* Assigned task *
The answer consists of one number: how many lines of the data below include the string "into".

* Recorded data *
[Start of Attachment]

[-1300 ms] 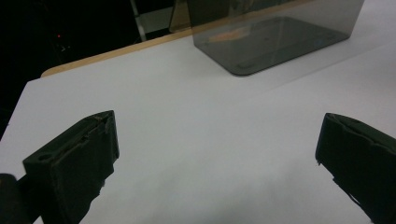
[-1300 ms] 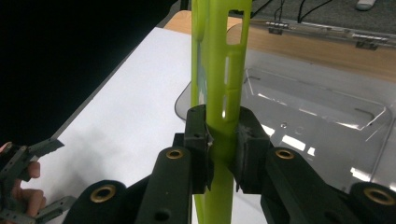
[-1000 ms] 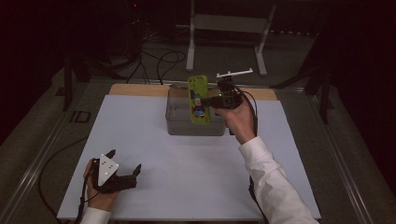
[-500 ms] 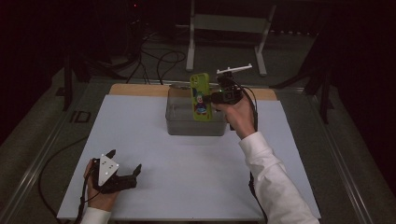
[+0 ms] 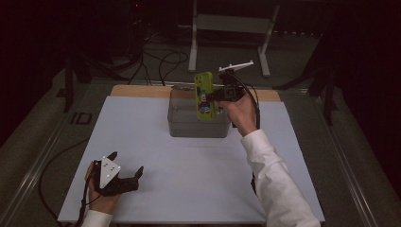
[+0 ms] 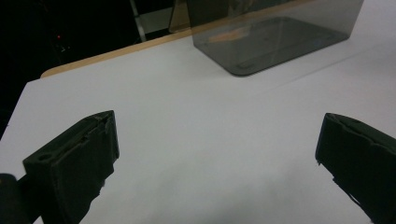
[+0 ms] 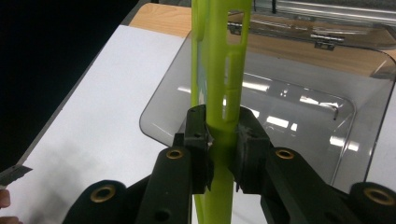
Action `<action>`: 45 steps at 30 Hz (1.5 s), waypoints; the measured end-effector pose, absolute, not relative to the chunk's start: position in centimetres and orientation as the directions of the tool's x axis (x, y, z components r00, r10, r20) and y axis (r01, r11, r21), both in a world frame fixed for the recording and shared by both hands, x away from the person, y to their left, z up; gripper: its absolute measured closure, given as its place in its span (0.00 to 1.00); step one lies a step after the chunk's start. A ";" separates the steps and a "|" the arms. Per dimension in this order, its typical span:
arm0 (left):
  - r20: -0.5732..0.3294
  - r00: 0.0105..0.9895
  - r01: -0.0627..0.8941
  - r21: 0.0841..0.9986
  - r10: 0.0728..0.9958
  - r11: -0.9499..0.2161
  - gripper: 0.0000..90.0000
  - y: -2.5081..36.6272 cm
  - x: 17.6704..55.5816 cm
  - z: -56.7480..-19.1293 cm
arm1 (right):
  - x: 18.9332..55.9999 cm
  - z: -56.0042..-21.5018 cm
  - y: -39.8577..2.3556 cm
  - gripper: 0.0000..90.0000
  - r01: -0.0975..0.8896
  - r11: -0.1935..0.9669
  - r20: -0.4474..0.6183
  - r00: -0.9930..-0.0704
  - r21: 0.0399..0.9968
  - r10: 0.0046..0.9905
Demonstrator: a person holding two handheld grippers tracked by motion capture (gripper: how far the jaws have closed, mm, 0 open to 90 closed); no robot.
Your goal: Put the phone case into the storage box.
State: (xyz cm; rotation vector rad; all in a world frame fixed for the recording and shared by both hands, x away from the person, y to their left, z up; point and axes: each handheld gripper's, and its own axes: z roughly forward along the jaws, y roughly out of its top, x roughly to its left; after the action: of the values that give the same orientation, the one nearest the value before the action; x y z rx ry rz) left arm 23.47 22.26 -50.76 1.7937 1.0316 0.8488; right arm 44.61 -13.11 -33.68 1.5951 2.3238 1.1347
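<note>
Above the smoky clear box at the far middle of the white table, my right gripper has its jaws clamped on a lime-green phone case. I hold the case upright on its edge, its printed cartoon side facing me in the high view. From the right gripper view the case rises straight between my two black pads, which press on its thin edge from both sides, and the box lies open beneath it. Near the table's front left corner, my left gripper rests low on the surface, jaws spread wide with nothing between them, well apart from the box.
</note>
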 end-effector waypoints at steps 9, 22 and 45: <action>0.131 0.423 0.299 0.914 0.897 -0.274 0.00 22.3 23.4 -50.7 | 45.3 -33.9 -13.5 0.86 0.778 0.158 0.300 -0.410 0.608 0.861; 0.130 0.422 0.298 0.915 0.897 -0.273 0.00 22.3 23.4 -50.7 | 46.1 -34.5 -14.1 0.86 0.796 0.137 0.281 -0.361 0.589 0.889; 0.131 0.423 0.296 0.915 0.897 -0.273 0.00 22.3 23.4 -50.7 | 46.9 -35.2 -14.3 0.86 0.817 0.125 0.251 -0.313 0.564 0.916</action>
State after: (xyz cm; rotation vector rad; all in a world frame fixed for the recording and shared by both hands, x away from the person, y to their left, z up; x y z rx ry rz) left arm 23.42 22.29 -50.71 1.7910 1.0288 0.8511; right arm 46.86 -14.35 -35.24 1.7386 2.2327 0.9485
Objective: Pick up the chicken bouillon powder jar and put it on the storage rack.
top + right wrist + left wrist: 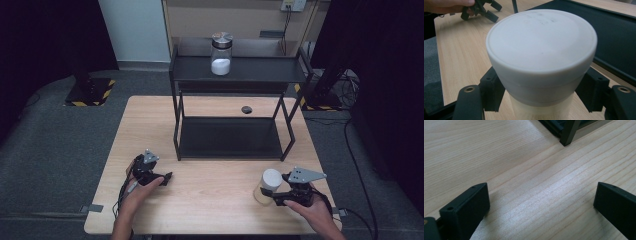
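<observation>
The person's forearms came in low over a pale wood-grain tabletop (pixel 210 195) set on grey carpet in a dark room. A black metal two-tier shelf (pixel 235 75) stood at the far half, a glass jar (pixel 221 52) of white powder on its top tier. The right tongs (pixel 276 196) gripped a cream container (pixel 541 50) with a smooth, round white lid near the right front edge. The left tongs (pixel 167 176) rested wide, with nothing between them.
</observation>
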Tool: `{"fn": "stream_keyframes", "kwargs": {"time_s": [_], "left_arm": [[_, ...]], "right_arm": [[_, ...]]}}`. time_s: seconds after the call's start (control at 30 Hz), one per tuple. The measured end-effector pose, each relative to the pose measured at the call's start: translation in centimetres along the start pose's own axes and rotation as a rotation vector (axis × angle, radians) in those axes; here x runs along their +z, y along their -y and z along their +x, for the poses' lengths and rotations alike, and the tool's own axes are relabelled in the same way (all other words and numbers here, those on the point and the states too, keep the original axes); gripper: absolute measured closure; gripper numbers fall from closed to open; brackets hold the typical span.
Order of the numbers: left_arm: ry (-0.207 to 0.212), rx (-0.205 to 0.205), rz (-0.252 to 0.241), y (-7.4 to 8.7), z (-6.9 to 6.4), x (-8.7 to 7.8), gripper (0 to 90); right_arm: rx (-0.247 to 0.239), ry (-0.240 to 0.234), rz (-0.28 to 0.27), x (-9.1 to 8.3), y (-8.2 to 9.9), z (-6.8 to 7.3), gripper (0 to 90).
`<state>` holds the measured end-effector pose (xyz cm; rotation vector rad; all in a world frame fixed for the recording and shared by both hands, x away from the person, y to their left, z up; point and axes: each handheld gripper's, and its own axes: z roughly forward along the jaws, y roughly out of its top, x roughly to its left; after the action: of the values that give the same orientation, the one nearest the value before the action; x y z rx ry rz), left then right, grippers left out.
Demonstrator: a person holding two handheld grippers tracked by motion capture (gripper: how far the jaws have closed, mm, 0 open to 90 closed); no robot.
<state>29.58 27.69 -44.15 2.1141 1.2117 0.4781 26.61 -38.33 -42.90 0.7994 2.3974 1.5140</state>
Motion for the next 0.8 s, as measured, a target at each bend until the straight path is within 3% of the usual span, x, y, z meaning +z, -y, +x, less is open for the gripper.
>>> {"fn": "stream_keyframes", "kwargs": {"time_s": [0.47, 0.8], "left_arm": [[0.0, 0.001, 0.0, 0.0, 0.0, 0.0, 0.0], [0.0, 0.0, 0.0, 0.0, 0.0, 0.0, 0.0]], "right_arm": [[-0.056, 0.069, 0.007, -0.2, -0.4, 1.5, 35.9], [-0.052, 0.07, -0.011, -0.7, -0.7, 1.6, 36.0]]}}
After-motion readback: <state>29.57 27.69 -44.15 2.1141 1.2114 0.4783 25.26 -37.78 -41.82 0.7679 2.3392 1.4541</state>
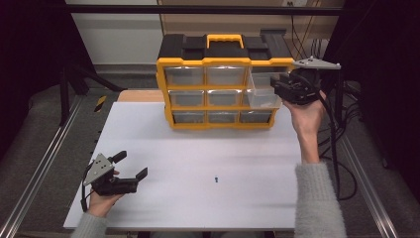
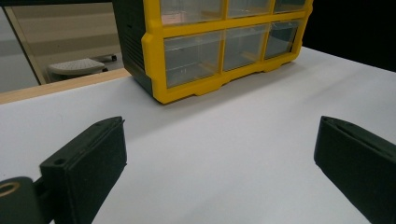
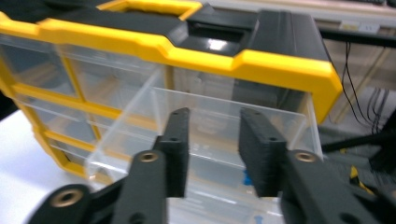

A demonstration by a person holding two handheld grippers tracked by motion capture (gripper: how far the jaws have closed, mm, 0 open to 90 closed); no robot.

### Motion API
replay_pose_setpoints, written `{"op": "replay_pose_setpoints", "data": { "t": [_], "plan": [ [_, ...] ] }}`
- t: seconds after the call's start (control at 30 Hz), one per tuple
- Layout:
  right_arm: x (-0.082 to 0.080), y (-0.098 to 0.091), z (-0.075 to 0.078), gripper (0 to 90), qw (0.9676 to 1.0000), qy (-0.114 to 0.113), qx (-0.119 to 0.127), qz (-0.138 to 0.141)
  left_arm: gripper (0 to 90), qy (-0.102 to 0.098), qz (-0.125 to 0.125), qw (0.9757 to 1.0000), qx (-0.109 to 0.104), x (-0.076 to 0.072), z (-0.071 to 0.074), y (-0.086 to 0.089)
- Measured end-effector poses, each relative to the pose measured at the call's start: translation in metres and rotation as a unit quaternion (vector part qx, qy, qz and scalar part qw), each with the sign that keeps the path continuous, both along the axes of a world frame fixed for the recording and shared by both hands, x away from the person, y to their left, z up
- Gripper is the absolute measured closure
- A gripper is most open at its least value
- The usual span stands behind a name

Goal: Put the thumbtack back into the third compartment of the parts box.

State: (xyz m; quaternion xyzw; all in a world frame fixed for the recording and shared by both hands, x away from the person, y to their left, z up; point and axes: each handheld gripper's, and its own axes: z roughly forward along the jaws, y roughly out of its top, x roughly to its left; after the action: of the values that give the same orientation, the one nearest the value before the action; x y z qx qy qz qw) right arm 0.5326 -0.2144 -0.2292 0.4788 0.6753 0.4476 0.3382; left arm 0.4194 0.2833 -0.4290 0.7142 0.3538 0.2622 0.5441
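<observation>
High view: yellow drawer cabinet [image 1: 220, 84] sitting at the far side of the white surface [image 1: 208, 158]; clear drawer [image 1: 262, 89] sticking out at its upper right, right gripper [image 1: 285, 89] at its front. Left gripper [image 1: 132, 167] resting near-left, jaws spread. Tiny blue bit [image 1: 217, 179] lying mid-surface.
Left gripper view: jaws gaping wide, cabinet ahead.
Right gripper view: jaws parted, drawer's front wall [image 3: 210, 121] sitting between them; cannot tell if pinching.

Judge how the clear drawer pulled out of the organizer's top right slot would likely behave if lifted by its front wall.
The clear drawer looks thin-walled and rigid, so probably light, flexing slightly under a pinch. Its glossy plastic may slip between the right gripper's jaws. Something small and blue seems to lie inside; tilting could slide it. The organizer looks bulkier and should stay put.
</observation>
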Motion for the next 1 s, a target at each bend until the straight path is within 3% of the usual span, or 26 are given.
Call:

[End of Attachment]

* Written reply *
2